● What you need to do:
State the number of lines in the listing below that contain the word "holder", and nothing besides.

Top of Data

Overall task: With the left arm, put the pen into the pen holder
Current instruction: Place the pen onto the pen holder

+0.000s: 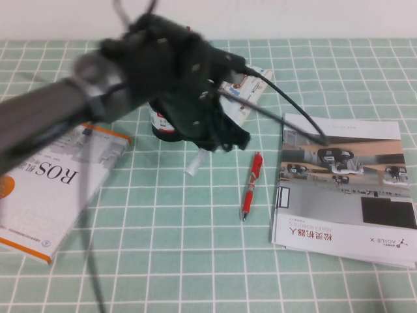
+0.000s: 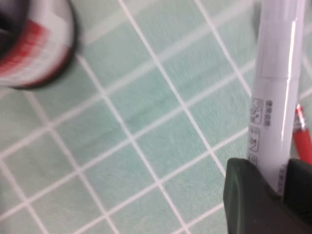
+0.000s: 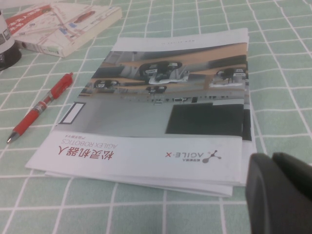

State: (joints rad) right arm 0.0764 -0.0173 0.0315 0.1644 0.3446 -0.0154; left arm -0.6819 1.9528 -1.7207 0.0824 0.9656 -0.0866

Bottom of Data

● Answer to this exercise:
2